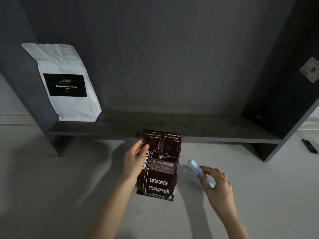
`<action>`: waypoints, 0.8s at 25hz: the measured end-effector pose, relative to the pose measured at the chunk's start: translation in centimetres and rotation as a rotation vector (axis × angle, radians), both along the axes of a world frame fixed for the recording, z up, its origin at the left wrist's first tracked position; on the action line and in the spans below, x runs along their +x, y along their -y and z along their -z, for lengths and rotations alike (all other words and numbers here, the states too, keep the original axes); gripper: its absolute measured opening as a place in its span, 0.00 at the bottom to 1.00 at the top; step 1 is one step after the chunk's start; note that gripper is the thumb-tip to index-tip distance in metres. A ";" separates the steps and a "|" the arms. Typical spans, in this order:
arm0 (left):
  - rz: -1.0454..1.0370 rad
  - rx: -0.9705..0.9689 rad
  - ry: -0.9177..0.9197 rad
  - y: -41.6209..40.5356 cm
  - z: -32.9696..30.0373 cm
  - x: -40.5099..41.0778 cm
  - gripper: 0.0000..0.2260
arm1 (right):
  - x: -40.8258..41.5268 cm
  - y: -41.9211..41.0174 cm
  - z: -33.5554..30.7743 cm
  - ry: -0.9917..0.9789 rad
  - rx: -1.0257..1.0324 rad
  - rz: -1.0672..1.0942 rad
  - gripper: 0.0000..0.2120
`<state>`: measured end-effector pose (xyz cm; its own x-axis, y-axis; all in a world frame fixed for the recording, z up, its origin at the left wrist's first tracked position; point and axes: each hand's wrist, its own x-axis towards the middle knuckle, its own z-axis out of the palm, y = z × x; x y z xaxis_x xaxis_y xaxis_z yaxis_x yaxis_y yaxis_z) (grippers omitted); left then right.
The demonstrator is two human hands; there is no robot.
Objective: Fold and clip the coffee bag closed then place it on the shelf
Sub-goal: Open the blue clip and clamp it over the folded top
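Head view: a pale blue clip (201, 173) is pinched in the closed fingers of the right hand (216, 184), just right of the dark coffee bag (159, 176), which is stood on the light surface (51, 195). The bag's folded-over top is gripped at its left edge by the left hand (135, 159). Beyond both hands the dark shelf (207, 130) is seen, with a white coffee bag (67, 83) leaned at its far left.

Dark brown coffee bag (159, 171), printed "BAKED.COFFEE", upright on a pale surface (51, 195), top folded forward. Left hand (135, 158) grips the bag's upper left edge, thumb on the fold. Right hand (216, 182) holds a light blue clip (201, 172) just beside the bag. Dark shelf (172, 126) behind; white coffee bag (69, 83) stands at its left end.
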<state>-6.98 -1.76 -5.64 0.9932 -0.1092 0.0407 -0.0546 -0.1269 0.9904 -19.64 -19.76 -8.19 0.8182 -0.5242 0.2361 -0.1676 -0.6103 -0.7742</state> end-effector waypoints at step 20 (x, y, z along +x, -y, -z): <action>-0.164 0.113 0.055 -2.1 -1.0 1.1 0.20 | -0.1 -1.5 -1.7 0.031 0.116 -0.074 0.12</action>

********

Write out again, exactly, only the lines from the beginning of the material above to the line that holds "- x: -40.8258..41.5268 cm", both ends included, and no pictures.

(ANSWER FOR THIS EXERCISE):
`<action>`: waypoints, 0.8s at 25hz: the measured end-effector pose, relative to the pose measured at the chunk's start: translation in centimetres and rotation as a rotation vector (axis × angle, radians), both along the axes of a world frame fixed for the recording, z up, its origin at the left wrist's first tracked position; on the action line and in the spans below, x runs along their +x, y along their -y and z along their -z, for lengths and rotations alike (all other words and numbers here, the states too, keep the original axes); gripper: its absolute measured opening as a place in its span, 0.00 at the bottom to 1.00 at the top; step 1 is one step after the chunk's start; note that gripper is the thumb-tip to index-tip distance in metres. A ";" separates the steps and a "|" the arms. Typical spans, in this order:
arm0 (left):
  - rz: -1.0454..1.0370 rad
  - rx: -0.9705..0.9689 rad
  - ry: -0.9177..0.9197 rad
  - y: -41.6209..40.5356 cm
  - z: -32.9696..30.0373 cm
  - x: -40.5099..41.0778 cm
  - gripper: 0.0000..0.2260
arm1 (right):
  - x: -40.8258..41.5268 cm

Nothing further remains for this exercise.